* _GOAL OF THE EXERCISE_
In the lines below, look for "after". Copy each line where it appears.

* _INPUT DATA_
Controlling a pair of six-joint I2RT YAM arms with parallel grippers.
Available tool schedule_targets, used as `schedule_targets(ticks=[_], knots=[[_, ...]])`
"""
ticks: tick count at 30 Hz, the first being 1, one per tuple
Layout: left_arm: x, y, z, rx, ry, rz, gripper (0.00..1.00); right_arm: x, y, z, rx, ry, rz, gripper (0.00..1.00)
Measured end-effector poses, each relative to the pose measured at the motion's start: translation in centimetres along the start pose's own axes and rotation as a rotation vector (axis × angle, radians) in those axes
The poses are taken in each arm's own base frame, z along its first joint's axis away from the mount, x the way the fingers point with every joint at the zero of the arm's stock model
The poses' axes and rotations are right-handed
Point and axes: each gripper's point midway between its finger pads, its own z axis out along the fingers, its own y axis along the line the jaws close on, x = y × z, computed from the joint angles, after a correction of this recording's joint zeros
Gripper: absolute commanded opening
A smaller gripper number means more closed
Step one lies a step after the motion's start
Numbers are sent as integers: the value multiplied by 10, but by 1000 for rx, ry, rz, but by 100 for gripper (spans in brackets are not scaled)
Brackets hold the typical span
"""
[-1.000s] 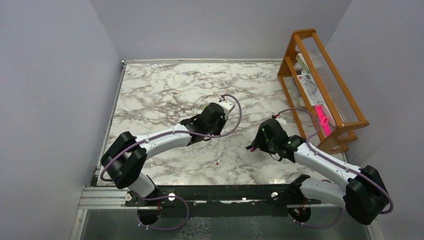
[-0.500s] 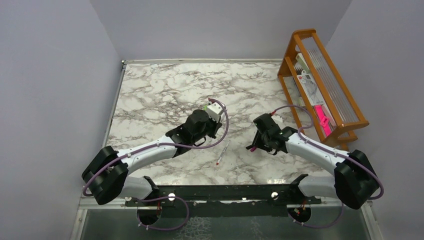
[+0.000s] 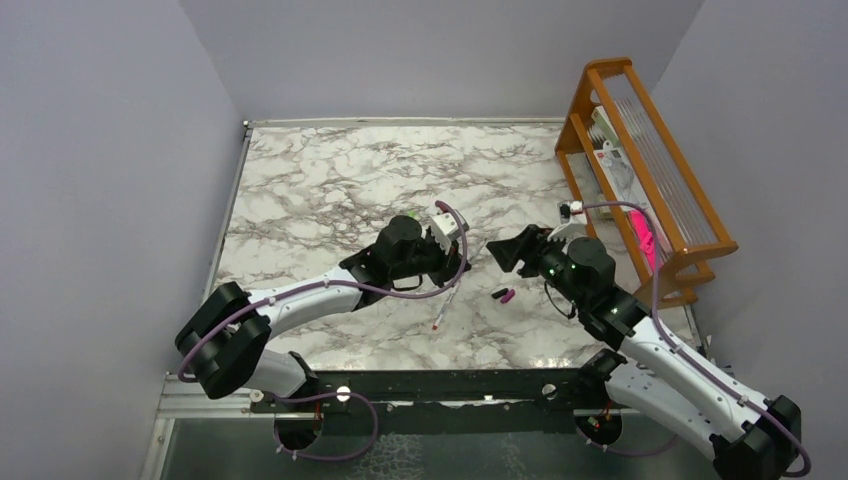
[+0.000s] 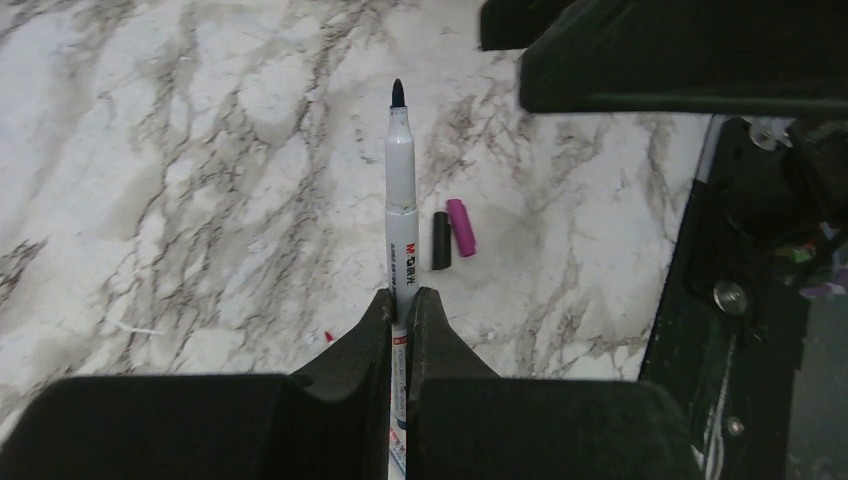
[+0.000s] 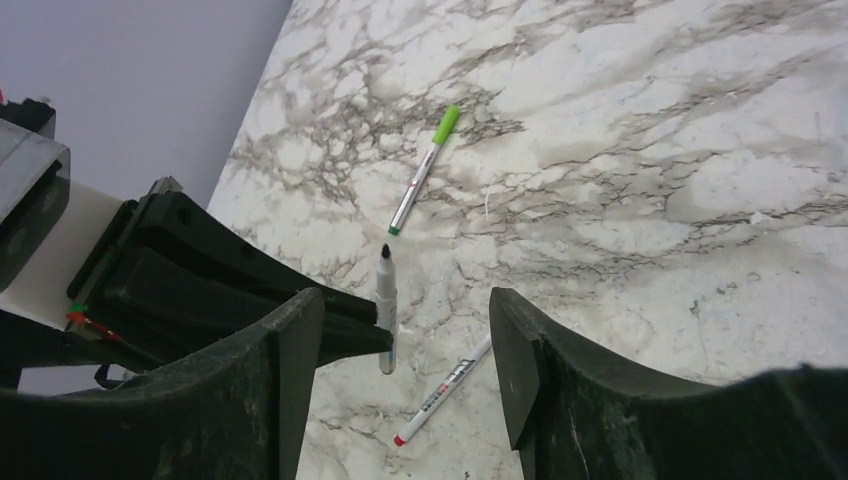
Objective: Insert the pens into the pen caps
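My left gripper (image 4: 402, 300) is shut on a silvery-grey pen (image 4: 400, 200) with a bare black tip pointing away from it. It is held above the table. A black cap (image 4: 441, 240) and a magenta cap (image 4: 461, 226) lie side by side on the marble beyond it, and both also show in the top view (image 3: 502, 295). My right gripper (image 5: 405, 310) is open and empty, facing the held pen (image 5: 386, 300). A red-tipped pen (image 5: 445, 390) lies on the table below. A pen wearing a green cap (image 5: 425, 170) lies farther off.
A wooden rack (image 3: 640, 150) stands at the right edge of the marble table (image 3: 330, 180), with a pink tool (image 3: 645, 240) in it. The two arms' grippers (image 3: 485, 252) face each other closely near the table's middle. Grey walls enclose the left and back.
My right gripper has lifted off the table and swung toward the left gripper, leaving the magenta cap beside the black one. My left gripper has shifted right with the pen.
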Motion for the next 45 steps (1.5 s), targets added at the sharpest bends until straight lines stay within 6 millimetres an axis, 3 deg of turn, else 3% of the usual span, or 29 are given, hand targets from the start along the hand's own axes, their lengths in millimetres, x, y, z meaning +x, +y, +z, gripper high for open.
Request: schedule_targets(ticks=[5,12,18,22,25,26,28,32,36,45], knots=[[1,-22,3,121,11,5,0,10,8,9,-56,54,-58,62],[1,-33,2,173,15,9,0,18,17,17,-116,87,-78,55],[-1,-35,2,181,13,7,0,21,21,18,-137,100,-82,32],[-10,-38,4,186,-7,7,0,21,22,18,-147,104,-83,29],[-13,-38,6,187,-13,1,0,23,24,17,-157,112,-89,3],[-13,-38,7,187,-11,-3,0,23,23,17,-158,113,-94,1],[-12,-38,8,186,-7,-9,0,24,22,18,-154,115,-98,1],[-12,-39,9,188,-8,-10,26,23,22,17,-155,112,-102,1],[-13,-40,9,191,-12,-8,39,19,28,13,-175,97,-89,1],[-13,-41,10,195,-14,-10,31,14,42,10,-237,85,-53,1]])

* _COMPLETED EXERCISE_
Point and axes: each gripper's point midway between its finger pads, its own z axis out along the fingers, its own y axis along the line the jaws close on, x = y × z, computed from the joint angles, after a correction of this recording's joint zeros
Step one lies a step after the motion's start

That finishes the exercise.